→ Action item:
From the records below, copy out each line that has the word "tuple".

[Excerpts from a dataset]

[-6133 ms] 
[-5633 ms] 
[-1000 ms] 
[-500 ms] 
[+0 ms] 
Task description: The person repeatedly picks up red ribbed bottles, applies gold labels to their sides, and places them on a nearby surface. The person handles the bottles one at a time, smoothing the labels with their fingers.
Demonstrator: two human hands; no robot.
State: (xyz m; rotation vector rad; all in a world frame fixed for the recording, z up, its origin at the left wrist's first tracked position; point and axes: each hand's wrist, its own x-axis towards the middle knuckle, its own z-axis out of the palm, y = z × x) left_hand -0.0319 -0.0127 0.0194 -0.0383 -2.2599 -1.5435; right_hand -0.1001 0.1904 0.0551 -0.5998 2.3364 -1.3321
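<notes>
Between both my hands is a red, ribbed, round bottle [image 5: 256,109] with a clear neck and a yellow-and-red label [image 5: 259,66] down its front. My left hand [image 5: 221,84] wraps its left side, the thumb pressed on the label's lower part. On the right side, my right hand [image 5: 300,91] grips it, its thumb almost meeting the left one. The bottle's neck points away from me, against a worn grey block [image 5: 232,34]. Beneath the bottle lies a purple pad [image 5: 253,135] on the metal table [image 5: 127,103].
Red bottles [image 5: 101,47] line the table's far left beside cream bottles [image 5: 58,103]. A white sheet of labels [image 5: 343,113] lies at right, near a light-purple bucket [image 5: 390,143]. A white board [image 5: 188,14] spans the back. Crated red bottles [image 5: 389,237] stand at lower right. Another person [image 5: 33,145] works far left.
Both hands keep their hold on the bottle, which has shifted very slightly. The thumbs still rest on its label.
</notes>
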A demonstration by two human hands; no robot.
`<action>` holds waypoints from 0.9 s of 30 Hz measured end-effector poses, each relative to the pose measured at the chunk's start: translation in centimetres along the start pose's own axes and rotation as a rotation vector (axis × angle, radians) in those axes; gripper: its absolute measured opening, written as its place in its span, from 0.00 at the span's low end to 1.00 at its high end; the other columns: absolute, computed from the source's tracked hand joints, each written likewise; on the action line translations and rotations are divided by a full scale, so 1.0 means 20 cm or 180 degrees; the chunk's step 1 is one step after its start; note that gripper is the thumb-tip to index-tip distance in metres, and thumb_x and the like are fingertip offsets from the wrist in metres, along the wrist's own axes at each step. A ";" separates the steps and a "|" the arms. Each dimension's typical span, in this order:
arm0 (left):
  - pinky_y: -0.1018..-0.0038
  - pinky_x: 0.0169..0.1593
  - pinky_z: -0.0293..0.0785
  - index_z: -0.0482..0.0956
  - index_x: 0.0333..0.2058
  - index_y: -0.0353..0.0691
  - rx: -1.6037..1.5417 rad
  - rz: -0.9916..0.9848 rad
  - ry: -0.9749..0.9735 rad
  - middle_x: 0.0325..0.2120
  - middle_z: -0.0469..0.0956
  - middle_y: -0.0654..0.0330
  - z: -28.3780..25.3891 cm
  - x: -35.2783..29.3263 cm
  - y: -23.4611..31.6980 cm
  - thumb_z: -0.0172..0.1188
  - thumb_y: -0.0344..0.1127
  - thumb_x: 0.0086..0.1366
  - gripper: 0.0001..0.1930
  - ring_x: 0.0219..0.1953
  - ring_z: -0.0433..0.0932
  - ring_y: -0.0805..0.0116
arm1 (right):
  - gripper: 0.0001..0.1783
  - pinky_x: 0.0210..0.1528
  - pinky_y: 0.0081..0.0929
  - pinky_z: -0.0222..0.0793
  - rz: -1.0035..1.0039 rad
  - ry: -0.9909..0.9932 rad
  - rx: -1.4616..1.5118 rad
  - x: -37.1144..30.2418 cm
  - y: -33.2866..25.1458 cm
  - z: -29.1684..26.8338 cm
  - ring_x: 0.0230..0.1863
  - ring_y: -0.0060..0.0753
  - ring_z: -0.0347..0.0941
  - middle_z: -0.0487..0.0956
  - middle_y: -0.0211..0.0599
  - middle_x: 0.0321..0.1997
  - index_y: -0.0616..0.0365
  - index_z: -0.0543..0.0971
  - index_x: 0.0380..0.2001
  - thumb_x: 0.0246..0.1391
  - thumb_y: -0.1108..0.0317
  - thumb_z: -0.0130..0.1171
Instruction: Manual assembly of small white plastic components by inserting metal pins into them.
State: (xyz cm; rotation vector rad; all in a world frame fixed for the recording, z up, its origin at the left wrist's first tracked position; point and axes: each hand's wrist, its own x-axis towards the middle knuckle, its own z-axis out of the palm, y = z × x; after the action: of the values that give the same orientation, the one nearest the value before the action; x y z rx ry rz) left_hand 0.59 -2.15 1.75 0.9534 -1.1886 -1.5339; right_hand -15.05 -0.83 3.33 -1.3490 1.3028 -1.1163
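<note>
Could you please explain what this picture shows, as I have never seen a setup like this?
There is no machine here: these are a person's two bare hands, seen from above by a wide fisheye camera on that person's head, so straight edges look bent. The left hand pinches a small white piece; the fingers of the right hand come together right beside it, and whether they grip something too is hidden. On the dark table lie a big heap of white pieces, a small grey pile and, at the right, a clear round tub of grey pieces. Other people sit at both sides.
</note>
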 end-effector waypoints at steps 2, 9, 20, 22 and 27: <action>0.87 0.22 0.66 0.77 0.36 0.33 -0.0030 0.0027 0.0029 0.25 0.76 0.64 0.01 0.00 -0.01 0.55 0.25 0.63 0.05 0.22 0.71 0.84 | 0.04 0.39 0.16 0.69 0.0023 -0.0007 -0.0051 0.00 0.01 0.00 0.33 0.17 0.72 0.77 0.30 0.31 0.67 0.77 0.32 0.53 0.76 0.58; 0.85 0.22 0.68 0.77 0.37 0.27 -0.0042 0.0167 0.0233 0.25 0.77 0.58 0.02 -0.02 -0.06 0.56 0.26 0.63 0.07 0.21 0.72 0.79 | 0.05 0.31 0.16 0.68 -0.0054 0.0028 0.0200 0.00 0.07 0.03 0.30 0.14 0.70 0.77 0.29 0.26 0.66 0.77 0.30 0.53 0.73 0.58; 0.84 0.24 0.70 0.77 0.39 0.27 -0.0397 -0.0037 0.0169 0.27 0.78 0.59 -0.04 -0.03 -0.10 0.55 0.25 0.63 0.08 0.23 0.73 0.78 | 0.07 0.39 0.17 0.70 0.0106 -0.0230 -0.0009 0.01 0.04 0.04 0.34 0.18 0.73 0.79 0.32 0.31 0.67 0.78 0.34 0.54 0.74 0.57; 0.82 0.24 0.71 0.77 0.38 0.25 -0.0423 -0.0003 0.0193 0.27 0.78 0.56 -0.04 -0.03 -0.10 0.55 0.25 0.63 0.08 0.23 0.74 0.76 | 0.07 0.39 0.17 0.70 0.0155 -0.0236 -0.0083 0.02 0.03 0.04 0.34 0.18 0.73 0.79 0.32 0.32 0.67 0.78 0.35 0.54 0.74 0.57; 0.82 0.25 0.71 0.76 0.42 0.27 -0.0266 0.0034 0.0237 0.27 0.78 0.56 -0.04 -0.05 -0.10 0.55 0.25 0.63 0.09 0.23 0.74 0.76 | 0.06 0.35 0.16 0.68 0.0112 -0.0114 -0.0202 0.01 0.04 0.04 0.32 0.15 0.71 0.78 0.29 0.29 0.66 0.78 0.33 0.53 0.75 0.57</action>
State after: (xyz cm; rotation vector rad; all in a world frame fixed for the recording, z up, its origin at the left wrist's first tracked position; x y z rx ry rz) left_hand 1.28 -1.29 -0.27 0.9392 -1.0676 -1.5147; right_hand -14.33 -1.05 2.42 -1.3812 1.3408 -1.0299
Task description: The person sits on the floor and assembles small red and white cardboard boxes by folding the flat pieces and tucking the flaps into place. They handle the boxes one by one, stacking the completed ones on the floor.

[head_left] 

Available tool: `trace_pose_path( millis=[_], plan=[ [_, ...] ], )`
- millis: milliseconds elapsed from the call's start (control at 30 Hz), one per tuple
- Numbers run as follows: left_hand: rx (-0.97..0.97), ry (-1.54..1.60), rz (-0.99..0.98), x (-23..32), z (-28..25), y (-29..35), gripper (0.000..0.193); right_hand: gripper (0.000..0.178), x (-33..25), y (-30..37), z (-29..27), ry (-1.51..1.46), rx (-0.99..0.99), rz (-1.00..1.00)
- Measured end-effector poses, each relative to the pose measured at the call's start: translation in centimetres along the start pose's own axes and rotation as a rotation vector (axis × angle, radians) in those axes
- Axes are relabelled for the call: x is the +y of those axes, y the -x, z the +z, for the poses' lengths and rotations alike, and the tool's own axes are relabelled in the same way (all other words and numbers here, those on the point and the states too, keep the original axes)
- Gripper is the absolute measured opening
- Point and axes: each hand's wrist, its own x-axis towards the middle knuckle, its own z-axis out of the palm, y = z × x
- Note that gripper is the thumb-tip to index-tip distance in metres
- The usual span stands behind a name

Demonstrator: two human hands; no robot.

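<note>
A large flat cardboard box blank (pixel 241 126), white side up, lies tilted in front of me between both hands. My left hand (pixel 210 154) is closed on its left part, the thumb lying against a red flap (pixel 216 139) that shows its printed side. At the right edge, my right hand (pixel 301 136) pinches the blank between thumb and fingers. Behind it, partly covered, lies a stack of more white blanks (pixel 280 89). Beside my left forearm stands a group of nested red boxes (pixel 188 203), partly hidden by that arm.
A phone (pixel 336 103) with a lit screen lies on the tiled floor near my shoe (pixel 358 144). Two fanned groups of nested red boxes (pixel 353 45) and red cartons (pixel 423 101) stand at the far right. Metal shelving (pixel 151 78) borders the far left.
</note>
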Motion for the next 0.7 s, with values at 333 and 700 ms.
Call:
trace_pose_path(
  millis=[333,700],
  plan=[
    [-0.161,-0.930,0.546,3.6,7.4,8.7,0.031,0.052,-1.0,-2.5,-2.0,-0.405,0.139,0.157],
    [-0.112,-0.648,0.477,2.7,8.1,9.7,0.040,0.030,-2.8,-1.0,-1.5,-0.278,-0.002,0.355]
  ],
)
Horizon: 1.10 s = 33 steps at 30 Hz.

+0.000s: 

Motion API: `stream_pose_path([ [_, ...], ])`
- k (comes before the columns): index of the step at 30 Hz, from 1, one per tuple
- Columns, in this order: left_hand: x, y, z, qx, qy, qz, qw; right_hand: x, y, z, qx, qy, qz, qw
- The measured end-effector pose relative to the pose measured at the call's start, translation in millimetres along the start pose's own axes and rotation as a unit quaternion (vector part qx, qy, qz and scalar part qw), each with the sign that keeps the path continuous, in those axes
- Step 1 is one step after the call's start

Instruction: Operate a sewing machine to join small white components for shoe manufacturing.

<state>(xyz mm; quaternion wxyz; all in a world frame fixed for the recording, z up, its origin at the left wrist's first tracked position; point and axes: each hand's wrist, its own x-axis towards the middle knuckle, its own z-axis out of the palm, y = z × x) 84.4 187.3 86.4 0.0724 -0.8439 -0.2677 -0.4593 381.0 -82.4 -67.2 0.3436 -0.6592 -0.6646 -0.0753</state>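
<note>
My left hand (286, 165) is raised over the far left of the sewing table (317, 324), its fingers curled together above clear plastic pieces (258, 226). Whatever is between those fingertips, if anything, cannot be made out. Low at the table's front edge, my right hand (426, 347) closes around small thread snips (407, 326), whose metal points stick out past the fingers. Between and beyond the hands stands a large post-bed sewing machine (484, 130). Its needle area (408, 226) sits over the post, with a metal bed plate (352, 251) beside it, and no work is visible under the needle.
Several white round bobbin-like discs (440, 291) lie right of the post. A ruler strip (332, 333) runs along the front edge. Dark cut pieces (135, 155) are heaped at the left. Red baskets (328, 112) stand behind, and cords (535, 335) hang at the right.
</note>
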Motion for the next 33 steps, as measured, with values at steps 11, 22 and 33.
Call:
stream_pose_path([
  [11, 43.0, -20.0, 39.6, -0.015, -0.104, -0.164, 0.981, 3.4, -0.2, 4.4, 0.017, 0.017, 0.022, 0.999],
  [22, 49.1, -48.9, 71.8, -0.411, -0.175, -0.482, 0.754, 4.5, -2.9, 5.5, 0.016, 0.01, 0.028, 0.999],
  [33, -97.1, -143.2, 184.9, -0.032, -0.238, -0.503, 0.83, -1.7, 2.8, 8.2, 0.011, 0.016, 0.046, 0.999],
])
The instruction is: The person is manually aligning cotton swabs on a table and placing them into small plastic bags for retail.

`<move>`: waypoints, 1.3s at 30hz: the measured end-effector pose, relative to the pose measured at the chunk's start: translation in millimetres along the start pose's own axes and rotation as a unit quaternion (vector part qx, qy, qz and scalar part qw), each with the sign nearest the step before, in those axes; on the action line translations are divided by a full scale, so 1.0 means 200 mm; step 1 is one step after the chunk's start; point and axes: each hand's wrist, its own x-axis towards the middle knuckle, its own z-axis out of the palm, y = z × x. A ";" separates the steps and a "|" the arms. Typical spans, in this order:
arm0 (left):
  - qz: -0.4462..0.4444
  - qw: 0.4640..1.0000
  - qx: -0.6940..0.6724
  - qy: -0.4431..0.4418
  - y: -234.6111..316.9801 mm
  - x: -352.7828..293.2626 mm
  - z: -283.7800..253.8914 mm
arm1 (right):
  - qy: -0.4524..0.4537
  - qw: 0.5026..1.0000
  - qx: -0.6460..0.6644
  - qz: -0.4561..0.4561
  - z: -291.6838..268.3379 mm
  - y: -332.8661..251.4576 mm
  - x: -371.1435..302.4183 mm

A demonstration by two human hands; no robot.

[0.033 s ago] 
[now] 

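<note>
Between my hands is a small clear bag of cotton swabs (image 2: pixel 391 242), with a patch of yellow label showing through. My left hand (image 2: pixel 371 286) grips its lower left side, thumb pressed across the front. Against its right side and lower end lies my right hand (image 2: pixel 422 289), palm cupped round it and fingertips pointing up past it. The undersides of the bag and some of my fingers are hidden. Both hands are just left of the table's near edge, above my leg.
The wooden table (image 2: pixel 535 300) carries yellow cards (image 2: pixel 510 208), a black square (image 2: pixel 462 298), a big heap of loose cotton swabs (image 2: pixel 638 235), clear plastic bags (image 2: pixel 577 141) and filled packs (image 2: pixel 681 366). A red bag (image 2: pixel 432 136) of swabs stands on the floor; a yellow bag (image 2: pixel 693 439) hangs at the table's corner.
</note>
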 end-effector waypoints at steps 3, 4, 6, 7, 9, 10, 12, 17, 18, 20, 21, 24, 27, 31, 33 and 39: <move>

→ Written solution:
- millis: milliseconds elapsed from the call's start (control at 30 Hz), one per tuple
- k (comes before the columns): index of the step at 30 Hz, from 1, one per tuple

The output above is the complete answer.